La décision entérinée par le gouvernement israélien est en conformité avec la résolution 1701, qui a mis fin au conflit et qui préconisait le retrait d’Israël de tous les territoires libanais occupés.

La nouvelle proposition concernant ce retrait, qui vient d’être approuvée par le cabinet israélien, a été présentée au mois de septembre 2010 par le commandant de la Finul. Elle a mis fin à des négociations qui duraient depuis environ deux ans avec le gouvernement libanais. C’est pour cette raison qu’Israël n’obtiendra rien en contrepartie.

« La commission ministérielle pour les questions sécuritaires a décidé d’accepter le principe d’une proposition de l’ONU et du commandant de la Finul qui prévoit le retrait des forces israéliennes de la partie nord du village de Ghajar », a indiqué un communiqué du bureau du Premier ministre Benjamin Netanyahu. La date effective du retrait sera fixée ultérieurement.
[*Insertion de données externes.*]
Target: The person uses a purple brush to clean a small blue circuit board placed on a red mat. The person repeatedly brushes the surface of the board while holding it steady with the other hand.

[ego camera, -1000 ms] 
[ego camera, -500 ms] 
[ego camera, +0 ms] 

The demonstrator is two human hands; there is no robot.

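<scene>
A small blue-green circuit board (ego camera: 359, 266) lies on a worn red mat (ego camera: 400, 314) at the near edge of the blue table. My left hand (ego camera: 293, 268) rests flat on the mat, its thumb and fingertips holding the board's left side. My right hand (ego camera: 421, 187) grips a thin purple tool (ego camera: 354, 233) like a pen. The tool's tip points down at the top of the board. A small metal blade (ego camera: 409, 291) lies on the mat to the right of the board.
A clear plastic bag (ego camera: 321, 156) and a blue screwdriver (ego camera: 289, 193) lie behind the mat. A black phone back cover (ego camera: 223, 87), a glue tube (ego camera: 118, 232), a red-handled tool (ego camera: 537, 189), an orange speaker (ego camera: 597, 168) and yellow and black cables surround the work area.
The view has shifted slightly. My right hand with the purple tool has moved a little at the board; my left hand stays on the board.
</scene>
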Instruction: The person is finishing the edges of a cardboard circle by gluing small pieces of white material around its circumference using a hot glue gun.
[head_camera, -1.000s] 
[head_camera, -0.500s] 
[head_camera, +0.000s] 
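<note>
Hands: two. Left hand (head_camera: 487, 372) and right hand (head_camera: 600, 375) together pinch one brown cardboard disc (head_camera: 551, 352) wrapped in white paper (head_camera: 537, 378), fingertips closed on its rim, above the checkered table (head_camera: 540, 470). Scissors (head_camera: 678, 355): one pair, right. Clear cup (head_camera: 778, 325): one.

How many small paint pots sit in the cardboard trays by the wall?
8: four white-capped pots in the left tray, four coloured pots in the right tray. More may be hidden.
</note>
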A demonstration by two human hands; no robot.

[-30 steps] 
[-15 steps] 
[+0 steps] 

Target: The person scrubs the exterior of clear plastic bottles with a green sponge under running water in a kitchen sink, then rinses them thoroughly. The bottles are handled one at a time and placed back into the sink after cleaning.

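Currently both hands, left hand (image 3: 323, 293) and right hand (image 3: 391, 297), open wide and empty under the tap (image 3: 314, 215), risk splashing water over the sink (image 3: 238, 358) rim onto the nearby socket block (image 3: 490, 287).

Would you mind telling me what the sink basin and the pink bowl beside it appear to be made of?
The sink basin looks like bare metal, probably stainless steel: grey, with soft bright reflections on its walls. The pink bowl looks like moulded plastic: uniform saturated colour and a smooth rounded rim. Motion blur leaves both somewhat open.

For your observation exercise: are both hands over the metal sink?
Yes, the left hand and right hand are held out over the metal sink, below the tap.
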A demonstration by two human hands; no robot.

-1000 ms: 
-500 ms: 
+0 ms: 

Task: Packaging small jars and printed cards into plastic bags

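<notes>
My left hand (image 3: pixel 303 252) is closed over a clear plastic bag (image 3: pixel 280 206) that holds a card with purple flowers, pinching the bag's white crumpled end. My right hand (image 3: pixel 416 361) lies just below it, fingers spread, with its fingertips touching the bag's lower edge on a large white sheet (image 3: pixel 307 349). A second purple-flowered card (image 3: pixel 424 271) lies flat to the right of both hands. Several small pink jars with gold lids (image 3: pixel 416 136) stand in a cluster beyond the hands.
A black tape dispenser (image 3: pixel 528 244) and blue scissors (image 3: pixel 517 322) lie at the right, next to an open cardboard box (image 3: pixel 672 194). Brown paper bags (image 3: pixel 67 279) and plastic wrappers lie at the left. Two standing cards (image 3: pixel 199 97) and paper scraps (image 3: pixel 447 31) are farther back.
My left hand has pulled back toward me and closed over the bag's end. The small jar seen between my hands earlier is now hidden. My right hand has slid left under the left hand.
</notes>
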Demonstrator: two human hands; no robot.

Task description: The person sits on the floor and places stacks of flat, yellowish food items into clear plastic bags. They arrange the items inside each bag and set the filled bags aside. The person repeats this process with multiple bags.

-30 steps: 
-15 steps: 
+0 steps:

M. Netanyahu avait annoncé le 8 novembre au secrétaire général de l’ONU Ban Ki-moon son intention de retirer les troupes israéliennes de la partie nord du village lors d’entretiens au siège des Nations unies à New York.

De leur côté, les habitants de Ghajar qui ont obtenu (à leur demande) la nationalité israélienne, s’opposent catégoriquement au retrait de l’armée israélienne de la partie nord de leur village, synonyme de partition selon eux.

Les habitants de Ghajar, des musulmans alaouites d’origine syrienne, ont obtenu à leur demande la nationalité israélienne et ont conservé également la nationalité syrienne. Ils ont exprimé à plusieurs reprises leur refus d’une partition du village.

La partie sud de ce village se trouve sur le plateau du Golan conquis par Israël sur la Syrie en 1967 et annexé en 1981. Le député du parti chiite libanais Hezbollah Ali Ammar a salué l’annonce israélienne et souhaité que le retrait concerne également d’autres zones disputées le long de la frontière libano-israélienne.

Annexé par Israël en 1981, ce village syrien situé au pied du Golan (conquis par Israël en 1967) s’est étendu au fil du temps vers le nord, en territoire libanais, au point de créer un casse-tête frontalier. Après le retrait israélien du Sud-Liban en 2000, une commission de l’ONU chargée de la démarcation de la frontière libano-israélienne avait placé la portion nord du village (la plus habitée) au Liban et la partie sud en Syrie.

L’État hébreu avait évacué une première fois le nord de Ghajar, avant de le réoccuper en marge de la guerre de l’été 2006 qui l’a opposé au Hezbollah.

Durant ce conflit, l’armée israélienne a réoccupé la partie nord de Ghajar, où vivent quelque 1.500 personnes. Elle y a ensuite érigé une clôture provisoire pour empêcher l’infiltration de combattants du Hezbollah dans la partie sud où vivent de 500 à 800 habitants.

Il faut rappeler qu’avant 2006, date de la Deuxième guerre du Liban, le secteur Nord de Ghajar était le théâtre d’actions violentes et criminelles du Hezbollah et de trafiquants de drogue. En 2005 par exemple, l’organisation terroriste d’obédience chiite avait tenté de perpétrer un attentat d’envergure, avait bombardé une position de Tsahal et avaient tenté d’enlever des soldats. L’attaque avait été déjouée grâce à la vigilance des militaires israéliens qui avaient finalement abattu quatre miliciens du Hezbollah.